Despite the recent adoption of EHRs in some form by the vast majority of physicians, the study pointed out, the comprehensive use of health IT by even 30% of office-based doctors is at least five years away. "The transformation could occur to a significant degree by 2020, but it is also possible that health IT adoption will not be widespread until later," the authors said.

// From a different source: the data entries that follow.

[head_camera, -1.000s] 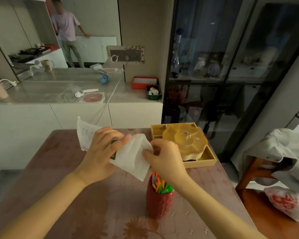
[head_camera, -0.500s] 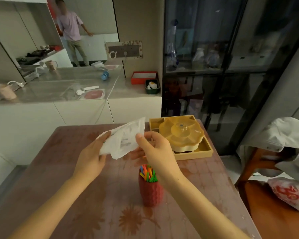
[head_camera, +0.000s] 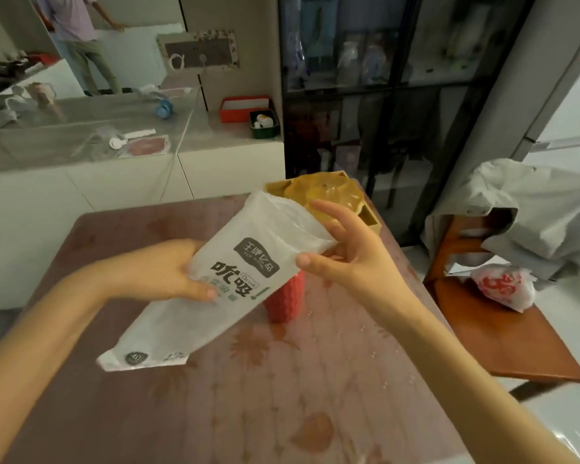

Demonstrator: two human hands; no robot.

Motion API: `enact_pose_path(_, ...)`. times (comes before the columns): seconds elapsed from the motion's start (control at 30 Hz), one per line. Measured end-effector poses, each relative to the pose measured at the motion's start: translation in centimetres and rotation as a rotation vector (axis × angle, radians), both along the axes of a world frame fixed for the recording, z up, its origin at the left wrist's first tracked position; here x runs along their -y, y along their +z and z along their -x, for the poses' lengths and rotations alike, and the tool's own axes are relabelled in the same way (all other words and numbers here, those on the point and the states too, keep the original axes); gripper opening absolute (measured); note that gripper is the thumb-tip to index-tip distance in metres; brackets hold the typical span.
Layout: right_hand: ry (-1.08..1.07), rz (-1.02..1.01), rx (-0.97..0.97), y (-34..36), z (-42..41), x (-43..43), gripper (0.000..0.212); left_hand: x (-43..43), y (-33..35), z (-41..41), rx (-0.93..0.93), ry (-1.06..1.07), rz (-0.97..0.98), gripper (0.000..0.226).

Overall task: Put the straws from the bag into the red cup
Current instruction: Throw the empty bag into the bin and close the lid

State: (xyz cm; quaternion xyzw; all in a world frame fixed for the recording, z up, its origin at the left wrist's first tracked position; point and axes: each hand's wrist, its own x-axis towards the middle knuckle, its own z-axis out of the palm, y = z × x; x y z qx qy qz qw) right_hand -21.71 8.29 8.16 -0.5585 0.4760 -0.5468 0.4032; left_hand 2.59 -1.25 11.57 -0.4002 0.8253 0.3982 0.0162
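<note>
Unfolded since a moment ago, the white plastic straw bag (head_camera: 221,286) now hides the red cup's (head_camera: 285,298) mouth. Left hand (head_camera: 161,269) pinches its middle; right hand (head_camera: 345,256), fingers (head_camera: 329,214) spread, touches its open end. Printing reads "Drink" and "40".

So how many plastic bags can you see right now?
2. The white straw bag is held over the table in the left hand, its open end at the right hand. A red-printed bag lies on the chair. Others may be hidden.

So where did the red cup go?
The red cup stands on the table, mid-view, mostly hidden behind the white bag, just below the right hand.
</note>
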Motion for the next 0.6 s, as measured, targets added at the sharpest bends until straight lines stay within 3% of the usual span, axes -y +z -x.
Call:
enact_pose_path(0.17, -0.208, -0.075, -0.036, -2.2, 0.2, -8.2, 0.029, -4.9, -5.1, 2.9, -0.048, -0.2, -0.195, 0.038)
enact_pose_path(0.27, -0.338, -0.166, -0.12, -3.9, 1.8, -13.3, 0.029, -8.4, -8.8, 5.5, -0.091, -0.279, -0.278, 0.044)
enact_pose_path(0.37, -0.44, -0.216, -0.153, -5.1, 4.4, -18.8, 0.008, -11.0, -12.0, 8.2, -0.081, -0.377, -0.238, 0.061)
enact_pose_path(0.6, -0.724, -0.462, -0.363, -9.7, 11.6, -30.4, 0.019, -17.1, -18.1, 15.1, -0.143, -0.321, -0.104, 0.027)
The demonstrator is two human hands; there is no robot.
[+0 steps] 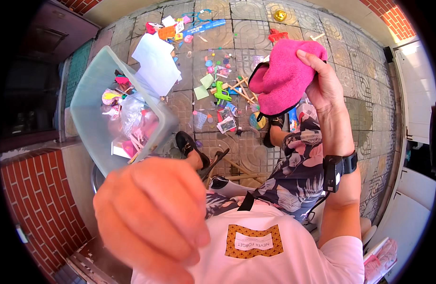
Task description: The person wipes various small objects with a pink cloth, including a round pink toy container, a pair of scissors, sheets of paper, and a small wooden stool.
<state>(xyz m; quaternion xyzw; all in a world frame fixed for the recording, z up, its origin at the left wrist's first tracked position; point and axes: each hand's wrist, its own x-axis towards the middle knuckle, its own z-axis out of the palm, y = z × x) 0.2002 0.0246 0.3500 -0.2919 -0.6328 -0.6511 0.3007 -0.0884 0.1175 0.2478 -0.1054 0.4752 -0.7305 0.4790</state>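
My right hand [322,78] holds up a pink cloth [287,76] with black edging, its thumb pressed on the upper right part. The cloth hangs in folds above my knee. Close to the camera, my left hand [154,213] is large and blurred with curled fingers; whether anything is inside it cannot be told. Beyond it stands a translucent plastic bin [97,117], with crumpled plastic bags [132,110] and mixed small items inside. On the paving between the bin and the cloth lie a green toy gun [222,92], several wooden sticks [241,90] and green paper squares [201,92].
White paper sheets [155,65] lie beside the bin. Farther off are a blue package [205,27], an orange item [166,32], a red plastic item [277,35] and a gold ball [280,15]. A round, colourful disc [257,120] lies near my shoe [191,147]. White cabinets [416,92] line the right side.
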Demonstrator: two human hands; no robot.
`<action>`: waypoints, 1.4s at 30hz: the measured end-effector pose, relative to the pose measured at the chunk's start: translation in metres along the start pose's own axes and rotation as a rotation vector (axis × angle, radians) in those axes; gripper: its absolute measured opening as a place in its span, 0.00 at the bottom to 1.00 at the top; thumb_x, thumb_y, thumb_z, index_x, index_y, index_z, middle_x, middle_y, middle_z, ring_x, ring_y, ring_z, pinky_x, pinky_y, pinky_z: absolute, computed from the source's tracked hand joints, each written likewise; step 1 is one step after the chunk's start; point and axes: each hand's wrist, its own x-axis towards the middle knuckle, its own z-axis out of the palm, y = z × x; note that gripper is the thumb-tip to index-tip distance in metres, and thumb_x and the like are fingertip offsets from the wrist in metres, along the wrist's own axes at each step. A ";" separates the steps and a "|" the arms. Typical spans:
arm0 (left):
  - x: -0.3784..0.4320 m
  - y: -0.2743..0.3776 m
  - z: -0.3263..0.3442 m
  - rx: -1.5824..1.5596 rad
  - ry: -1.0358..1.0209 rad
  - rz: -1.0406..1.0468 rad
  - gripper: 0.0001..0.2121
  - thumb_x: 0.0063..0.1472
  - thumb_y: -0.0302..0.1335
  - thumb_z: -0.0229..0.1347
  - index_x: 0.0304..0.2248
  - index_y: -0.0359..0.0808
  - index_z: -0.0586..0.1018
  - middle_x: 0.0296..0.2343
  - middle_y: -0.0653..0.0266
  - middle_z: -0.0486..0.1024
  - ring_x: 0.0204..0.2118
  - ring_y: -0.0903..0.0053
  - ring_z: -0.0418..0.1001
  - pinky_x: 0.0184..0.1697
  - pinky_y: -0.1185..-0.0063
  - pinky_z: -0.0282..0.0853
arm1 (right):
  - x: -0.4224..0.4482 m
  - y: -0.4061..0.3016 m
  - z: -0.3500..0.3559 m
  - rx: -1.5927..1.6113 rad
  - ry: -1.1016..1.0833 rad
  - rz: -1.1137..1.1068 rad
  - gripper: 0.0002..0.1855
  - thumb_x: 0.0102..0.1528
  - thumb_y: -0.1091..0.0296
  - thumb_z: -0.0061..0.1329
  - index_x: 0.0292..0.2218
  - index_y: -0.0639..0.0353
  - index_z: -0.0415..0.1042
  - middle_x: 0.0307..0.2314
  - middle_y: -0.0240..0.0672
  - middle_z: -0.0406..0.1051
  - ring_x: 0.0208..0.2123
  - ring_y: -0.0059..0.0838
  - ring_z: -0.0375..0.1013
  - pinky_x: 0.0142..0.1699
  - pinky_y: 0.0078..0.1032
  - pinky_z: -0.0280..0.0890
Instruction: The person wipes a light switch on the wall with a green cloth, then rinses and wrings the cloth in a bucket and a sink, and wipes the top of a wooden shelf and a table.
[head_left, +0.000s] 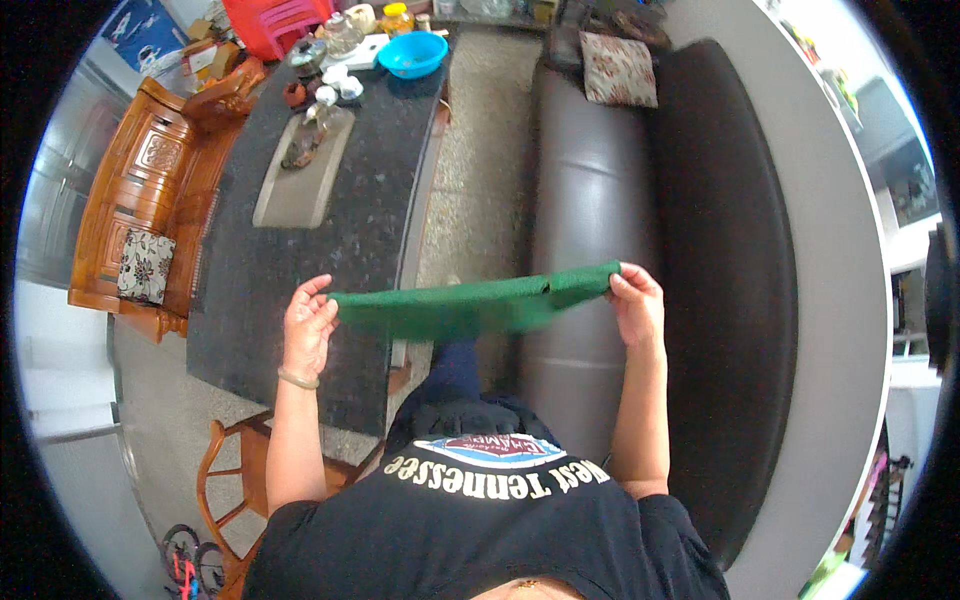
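A green cloth (450, 306) is stretched between my two hands in front of my body, its lower edge blurred. My left hand (309, 326) pinches one end between thumb and fingers, over the dark stone tabletop; a pale bangle (298, 378) circles that wrist. The other end, a little higher in the picture, is gripped by my right hand (637, 304) above the seat of the dark leather sofa. A small notch or hole shows in the cloth near the right end.
On the dark stone table (360, 247) are a tray (292, 202), white cups (349, 88), a glass teapot (343, 37) and a blue basin (412, 55). A dark sofa (592, 217) runs along the right. A wooden bench (161, 150) and a wooden chair (255, 469) stand left.
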 end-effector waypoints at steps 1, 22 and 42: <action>0.018 0.001 0.000 -0.011 0.011 -0.019 0.18 0.53 0.19 0.51 0.44 0.36 0.66 0.27 0.70 0.69 0.29 0.84 0.68 0.34 0.84 0.65 | 0.020 0.000 0.008 -0.030 -0.008 -0.007 0.07 0.49 0.78 0.46 0.33 0.64 0.71 0.26 0.30 0.71 0.27 0.19 0.67 0.34 0.17 0.62; 0.255 0.056 0.013 0.181 0.387 0.104 0.12 0.48 0.14 0.52 0.35 0.32 0.73 0.26 0.73 0.70 0.27 0.89 0.64 0.32 0.89 0.60 | 0.436 0.001 0.213 -0.303 -0.389 0.241 0.04 0.49 0.78 0.47 0.30 0.63 0.70 0.24 0.28 0.69 0.27 0.18 0.65 0.35 0.17 0.60; 0.171 0.064 0.140 -0.572 1.386 0.137 0.13 0.53 0.20 0.48 0.40 0.31 0.68 0.37 0.58 0.70 0.40 0.72 0.68 0.46 0.74 0.63 | 0.723 0.218 0.385 -0.206 0.035 0.770 0.23 0.47 0.78 0.40 0.46 0.60 0.55 0.40 0.49 0.60 0.37 0.46 0.64 0.35 0.39 0.67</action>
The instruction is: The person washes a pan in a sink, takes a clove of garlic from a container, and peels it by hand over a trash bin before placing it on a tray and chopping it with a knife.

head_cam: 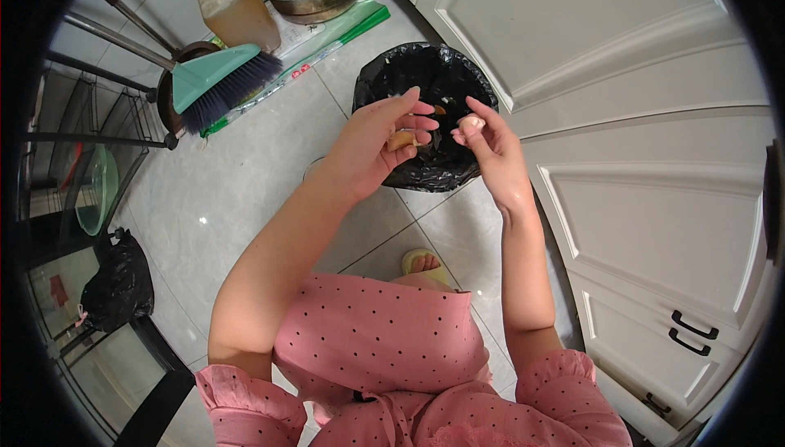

In an interview with InformationWeek Healthcare, Weiner estimated that the timeline for this transformation is probably in the range of five to 15 years. Nevertheless, he said, workforce projections should start taking the future impact of health IT into account.
The American Association of Medical Colleges' Center for Workforce Studies currently estimates that there will be a shortage of about 63,000 doctors by 2015, partly due to the effects of healthcare reform. AAMC forecasts shortfalls of 91,500 physicians in 2020 and 130,600 in 2025. But Weiner said that these projections are based mostly on past trends in care delivery rather than the ongoing transformation of the healthcare system.
Weiner admitted that most studies show a decrease in provider productivity after EHRs are introduced. But he said that he and Blumenthal have no doubt that the picture will change over time. As physicians are forced to increase their efficiency, he said, they'll find ways to use their EHRs to do that. And today's young doctors, who are generally tech savvy, will be leading the way in the future.
There's evidence that improved communications between physicians and patients, facilitated by eHealth in all its aspects, can reduce the number of unnecessary office visits. Researchers at Scripps Health recently made a similar point in the Journal of the American Medical Association (JAMA). But couldn't the increased amount of doctor-patient communications between office visits increase the physician workload? "It possibly can," Weiner said, noting that the evidence in this area is very limited. But he expects that patients and nonphysician clinicians will do much of the work, reducing the amount of physician time required.
A major factor in decreasing physician demand, the paper predicted, will be the delegation of many duties from physicians to nurse practitioners (NPs) and physician assistants (PAs), and from specialists to primary care doctors. According to Weiner, NPs and PAs are capable of doing 50% to 60% of what primary care physicians do. The IT-enhanced ability of patients to communicate with their care teams accounts for most of the projected reductions in demand here, he said.
In addition, the study pointed out, 5% to 10% of real-time "office-based care" could be delivered remotely by providers whose patients are not in the physician's office. And 5% to 15% of care "could involve interactions between consumers and providers not only from separate locations, but at different points in time." Together, these factors could reduce regional shortages of physicians by 12%, the study said.
It's likely that the kind of telehealth interactions currently occurring between patients and doctors who are not their personal physicians will also play a role, Weiner said. Moreover, the number of telemedicine consults between patients in rural areas and big-city specialists is on the rise, he pointed out. As this becomes the norm, he said, the trend will increase access to doctors everywhere, despite the current and expected future maldistribution of physicians across the country.